What the exercise asks. For the records that follow, please set down exactly the lines between the one holding "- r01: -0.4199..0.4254" and the one holding "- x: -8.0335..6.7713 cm", inclusive, and only those.

Material provided.
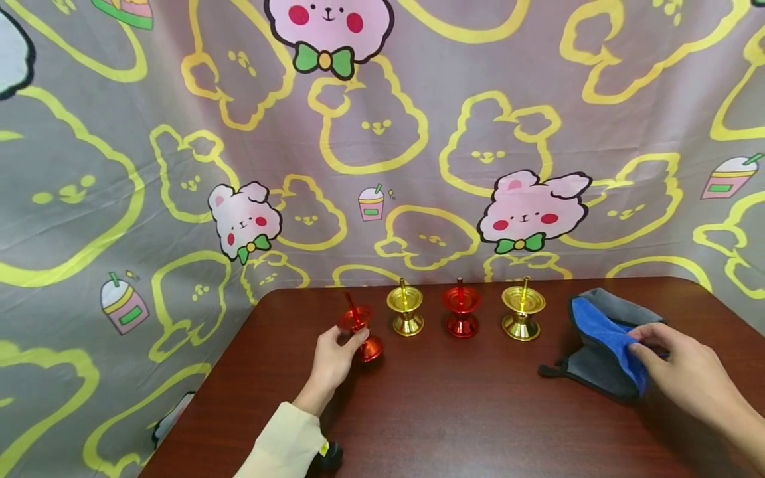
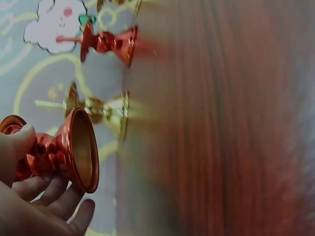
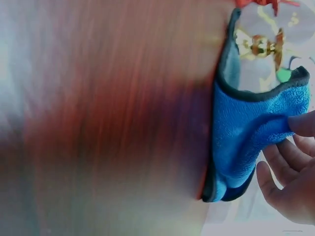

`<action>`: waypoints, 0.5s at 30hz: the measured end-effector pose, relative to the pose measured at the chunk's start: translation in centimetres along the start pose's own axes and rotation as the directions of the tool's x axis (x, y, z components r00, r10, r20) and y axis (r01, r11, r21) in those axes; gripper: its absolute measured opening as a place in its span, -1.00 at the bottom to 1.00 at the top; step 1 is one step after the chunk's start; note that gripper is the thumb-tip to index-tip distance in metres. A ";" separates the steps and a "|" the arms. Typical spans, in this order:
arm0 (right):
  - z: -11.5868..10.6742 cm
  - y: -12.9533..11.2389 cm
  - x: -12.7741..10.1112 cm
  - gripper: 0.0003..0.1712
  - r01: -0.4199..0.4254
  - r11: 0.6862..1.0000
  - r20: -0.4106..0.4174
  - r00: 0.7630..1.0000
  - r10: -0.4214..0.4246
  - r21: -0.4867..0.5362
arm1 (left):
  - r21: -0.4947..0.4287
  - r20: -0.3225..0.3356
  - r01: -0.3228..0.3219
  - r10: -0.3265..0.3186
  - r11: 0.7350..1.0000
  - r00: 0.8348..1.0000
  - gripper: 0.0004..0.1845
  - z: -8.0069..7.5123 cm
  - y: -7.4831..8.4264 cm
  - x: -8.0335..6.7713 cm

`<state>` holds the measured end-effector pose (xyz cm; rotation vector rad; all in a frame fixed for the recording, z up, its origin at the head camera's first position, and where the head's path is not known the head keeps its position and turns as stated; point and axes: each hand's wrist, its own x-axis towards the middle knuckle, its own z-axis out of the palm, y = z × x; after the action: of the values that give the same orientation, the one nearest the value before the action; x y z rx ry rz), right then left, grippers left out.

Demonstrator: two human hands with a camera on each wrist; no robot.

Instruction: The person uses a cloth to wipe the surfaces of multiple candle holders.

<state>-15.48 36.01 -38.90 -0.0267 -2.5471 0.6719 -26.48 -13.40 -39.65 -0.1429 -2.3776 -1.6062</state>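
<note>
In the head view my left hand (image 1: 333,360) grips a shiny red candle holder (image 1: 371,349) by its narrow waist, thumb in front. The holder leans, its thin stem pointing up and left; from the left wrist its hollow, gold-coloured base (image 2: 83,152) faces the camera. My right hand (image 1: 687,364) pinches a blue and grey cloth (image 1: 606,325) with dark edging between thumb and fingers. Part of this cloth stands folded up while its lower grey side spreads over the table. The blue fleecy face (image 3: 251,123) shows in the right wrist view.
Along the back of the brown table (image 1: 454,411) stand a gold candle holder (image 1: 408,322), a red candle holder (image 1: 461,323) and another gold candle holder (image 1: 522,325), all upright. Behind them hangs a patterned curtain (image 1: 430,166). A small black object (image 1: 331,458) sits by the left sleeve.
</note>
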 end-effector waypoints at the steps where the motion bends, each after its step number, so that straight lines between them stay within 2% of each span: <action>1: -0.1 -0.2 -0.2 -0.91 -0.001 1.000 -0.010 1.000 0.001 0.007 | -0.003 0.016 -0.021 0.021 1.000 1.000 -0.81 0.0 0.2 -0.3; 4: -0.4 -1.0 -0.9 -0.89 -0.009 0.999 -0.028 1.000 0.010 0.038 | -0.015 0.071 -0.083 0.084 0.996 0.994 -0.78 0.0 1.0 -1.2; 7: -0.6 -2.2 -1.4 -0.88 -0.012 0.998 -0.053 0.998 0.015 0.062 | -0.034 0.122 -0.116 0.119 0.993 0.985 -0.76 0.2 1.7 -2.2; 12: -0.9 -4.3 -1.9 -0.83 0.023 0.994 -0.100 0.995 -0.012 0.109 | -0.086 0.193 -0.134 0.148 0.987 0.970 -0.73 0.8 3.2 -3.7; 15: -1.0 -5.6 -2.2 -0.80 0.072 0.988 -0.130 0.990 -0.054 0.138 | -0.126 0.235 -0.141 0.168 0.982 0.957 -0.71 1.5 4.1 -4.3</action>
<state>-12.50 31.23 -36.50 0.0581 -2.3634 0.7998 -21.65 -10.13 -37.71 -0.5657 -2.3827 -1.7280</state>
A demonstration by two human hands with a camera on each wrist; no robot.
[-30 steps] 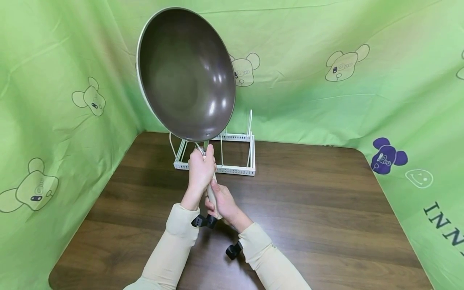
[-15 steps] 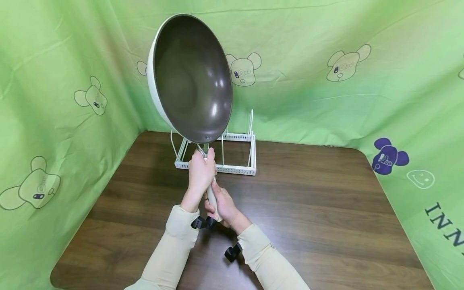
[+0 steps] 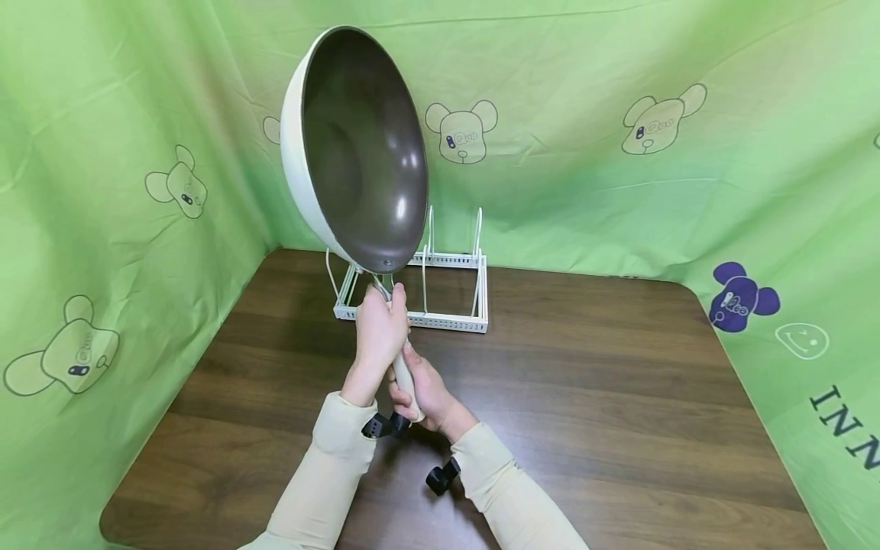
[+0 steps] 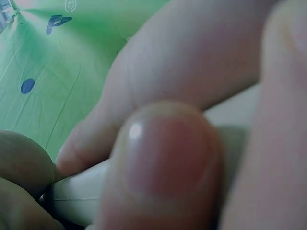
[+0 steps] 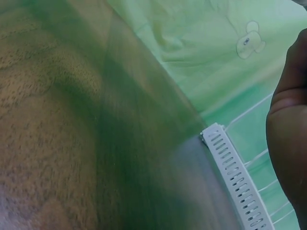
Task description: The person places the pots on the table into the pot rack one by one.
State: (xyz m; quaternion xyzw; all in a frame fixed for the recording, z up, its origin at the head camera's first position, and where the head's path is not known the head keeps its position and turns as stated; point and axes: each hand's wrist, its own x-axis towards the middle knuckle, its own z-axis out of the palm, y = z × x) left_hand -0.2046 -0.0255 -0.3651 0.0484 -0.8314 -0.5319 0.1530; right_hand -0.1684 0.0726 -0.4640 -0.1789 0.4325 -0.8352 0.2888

Finished exercise.
  - r01: -0.4199..0.4254
  - r11: 0.6862..1.0000
  - r20: -0.4106..0.4174
  - r00: 0.7630..1.0000
  - r10: -0.4214..0.4246
  - r21: -0.4867..0.5362
arm1 (left):
  - r21: -0.4947..0.4287
  - r20: -0.3225..0.3356
  - r01: -0.3228..0.3219
  - r10: -0.3265..0.3186
  - r11: 0.7350..1.0000
  - r00: 0.8348..1.0000
  - gripper: 0.0004..0.1845
  - z: -8.0069..7.5123 cm
  - y: -7.4831..8.4264 cm
  - x: -8.0335..6.7713 cm

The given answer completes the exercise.